[Problem statement]
Take the records below and set them down exactly, so that every line matches the original.

[Extracted entries]
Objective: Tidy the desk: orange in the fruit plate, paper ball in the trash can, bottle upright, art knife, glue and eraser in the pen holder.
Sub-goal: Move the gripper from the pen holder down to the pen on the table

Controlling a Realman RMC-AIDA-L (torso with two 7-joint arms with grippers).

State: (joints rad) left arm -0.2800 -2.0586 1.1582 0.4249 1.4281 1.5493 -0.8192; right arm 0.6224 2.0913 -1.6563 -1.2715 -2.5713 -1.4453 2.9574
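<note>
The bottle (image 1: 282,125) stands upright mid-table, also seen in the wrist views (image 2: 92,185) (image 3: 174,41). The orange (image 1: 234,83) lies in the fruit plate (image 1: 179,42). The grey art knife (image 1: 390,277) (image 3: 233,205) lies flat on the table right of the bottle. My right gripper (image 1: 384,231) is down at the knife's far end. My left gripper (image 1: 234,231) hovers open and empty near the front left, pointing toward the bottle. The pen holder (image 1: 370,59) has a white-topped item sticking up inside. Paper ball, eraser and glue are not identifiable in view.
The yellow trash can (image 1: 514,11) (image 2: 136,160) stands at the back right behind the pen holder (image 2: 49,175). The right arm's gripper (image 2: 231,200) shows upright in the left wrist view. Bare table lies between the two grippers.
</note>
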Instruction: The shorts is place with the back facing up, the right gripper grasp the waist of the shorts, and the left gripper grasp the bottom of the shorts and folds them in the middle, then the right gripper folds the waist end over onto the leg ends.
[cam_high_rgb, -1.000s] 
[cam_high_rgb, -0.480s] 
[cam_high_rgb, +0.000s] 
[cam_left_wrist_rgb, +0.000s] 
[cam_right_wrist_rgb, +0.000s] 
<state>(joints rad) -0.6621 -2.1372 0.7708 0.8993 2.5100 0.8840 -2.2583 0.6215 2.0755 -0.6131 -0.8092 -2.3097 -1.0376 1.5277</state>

[Problem solution]
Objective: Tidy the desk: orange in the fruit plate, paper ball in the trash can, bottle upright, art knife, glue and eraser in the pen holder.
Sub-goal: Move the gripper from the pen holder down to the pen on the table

Controlling a Realman RMC-AIDA-L (torso with two 7-joint arms with grippers).

State: (joints rad) left arm -0.2800 -2.0586 1.1582 0.4249 1.4281 1.5493 -0.8192; right arm 0.6224 2.0913 -1.6563 -1.2715 -2.5713 -1.4453 2.9574
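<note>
The bottle (image 1: 282,125) stands upright mid-table, also seen in the wrist views (image 2: 92,185) (image 3: 174,41). The orange (image 1: 234,83) lies in the fruit plate (image 1: 179,42). The grey art knife (image 1: 390,277) (image 3: 233,205) lies flat on the table right of the bottle. My right gripper (image 1: 384,231) is down at the knife's far end. My left gripper (image 1: 234,231) hovers open and empty near the front left, pointing toward the bottle. The pen holder (image 1: 370,59) has a white-topped item sticking up inside. Paper ball, eraser and glue are not identifiable in view.
The yellow trash can (image 1: 514,11) (image 2: 136,160) stands at the back right behind the pen holder (image 2: 49,175). The right arm's gripper (image 2: 231,200) shows upright in the left wrist view. Bare table lies between the two grippers.
</note>
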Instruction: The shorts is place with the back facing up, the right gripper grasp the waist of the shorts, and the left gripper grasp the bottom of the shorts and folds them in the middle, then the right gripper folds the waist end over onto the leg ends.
[cam_high_rgb, -1.000s] 
[cam_high_rgb, -0.480s] 
[cam_high_rgb, +0.000s] 
[cam_left_wrist_rgb, +0.000s] 
[cam_right_wrist_rgb, +0.000s] 
<state>(joints rad) -0.6621 -2.1372 0.7708 0.8993 2.5100 0.8840 -2.2583 0.6215 2.0755 -0.6131 -0.8092 -2.3097 -1.0376 1.5277</state>

For this exercise, nothing further remains to be done.